Investigation of Pain Mechanisms by Calcium Imaging Approaches

Abstract

Due to the complex circuitry and plethora of cell types involved in somatosensation, it is becoming increasingly important to be able to observe cellular activity at the population level. In addition, since cells rely on an intricate variety of extracellular factors, it is important to strive to maintain the physiological environment. Many electrophysiological techniques require the implementation of artificially-produced physiological environments and it can be difficult to assess the activity of many cells simultaneously. Moreover, imaging Ca²⁺ transients using Ca²⁺-sensitive dyes often requires in vitro preparations or in vivo injections, which can lead to variable expression levels. With the development of more sensitive genetically-encoded Ca²⁺ indicators (GECIs) it is now possible to observe changes in Ca²⁺ transients in large populations of cells at the same time. Recently, groups have used a GECI called GCaMP to address fundamental questions in somatosensation. Researchers can now induce GCaMP expression in the mouse genome using viral or gene knock-in approaches and observe the activity of populations of cells in the pain pathway such as dorsal root ganglia (DRG), spinal neurons, or glia. This approach can be used in vivo and thus maintains the organism's biological integrity. The implementation of GCaMP imaging has led to many advances in our understanding of somatosensation. Here, we review the current findings in pain research using GCaMP imaging as well as discussing potential methodological considerations.

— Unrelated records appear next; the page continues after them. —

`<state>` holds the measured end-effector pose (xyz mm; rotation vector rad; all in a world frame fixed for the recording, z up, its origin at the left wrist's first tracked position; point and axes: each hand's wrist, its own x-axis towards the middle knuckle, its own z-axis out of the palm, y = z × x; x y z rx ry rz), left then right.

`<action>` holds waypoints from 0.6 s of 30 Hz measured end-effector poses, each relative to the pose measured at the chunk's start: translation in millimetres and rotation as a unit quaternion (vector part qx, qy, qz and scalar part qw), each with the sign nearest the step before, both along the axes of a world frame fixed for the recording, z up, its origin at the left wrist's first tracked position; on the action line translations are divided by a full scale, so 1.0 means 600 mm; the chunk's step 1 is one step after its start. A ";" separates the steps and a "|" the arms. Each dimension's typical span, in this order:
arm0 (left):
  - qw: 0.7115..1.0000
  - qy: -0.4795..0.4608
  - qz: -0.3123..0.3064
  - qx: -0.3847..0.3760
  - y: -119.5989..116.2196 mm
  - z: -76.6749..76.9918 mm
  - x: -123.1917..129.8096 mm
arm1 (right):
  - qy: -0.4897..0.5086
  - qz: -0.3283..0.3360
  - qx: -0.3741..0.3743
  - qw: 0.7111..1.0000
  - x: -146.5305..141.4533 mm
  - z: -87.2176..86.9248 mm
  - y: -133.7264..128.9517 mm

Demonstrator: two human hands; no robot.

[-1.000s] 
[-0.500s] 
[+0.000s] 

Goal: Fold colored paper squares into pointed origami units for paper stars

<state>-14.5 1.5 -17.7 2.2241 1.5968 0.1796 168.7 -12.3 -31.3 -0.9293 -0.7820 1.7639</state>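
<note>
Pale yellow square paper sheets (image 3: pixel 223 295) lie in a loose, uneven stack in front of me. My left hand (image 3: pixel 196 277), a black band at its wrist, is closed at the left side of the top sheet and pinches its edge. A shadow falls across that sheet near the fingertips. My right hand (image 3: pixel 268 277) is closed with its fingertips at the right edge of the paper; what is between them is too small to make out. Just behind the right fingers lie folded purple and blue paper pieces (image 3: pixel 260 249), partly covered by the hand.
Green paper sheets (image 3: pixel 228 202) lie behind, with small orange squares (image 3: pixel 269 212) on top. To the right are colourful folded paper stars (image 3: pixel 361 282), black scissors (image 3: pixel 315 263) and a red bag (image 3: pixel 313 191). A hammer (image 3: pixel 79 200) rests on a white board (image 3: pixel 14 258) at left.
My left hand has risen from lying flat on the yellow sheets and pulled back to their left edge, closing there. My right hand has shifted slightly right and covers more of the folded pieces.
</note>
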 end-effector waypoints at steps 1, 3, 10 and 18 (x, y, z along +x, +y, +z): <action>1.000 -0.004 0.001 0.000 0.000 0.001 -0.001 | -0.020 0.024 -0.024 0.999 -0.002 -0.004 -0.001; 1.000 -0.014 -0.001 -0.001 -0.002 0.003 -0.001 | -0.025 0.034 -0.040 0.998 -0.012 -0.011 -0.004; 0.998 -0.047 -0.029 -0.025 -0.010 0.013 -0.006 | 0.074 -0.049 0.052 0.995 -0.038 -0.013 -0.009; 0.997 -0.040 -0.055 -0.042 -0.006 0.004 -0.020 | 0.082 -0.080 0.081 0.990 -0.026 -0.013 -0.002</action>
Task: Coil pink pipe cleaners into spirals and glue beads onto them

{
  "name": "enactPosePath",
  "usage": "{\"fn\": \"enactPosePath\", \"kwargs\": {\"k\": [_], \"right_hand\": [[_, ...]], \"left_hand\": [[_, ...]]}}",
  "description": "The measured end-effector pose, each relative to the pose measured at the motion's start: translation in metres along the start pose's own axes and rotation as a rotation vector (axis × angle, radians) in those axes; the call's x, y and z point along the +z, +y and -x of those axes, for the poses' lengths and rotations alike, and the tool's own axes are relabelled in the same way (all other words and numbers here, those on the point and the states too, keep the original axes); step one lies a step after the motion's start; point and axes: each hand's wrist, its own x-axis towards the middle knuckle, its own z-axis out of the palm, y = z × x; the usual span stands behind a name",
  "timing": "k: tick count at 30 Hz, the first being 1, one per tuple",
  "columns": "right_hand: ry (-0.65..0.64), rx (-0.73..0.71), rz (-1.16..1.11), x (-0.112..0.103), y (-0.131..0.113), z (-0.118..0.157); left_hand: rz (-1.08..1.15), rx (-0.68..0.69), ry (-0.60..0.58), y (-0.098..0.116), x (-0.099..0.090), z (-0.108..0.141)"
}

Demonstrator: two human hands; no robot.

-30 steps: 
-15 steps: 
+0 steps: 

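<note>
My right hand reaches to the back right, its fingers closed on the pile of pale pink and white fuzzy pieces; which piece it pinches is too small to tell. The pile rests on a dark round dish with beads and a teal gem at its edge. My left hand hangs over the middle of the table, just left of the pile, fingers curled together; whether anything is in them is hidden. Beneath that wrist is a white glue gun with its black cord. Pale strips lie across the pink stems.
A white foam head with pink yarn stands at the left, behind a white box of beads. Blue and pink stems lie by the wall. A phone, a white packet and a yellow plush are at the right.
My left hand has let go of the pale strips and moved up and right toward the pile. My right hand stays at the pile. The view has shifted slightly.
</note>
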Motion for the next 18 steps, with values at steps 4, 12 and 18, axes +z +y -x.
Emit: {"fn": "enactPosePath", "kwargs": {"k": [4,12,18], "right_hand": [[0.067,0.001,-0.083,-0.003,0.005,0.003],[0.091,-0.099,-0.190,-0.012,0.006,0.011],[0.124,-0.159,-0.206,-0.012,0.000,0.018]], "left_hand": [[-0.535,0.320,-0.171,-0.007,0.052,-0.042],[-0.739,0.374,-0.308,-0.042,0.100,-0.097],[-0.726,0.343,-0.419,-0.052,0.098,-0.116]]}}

Keywords: DRG; GCaMP imaging; Neural circuit; Pain pathways; Spinal cord.

Fig. 1

Representative in vivo DRG images from a Pirt-cre;Rosa26-flox-stop-flox-GCaMP6s heterozygous mouse. A Background GCaMP fluorescence in the absence of stimulation to the hind paw. Arrows indicate spontaneously firing neurons. B ROIs manually traced for neurons from panels C and D responding to noxious heat (red), brush (green), or both heat and brush (yellow). C Representative Ca²⁺ transient in response to placing the ipsilateral hindpaw in a beaker of 48 °C water. Cell diameters of responding neurons range from 11.3 to 33.1 μm. Mean cell diameter = 21.0 ± 0.3 μm. D Representative Ca²⁺ response to applying gentle brushing to the dorsal aspect of the ipsilateral hind paw. Cell diameters of responding neurons range from 18.7 to 44.6 μm. Mean cell diameter = 29.8 ± 1.1 μm.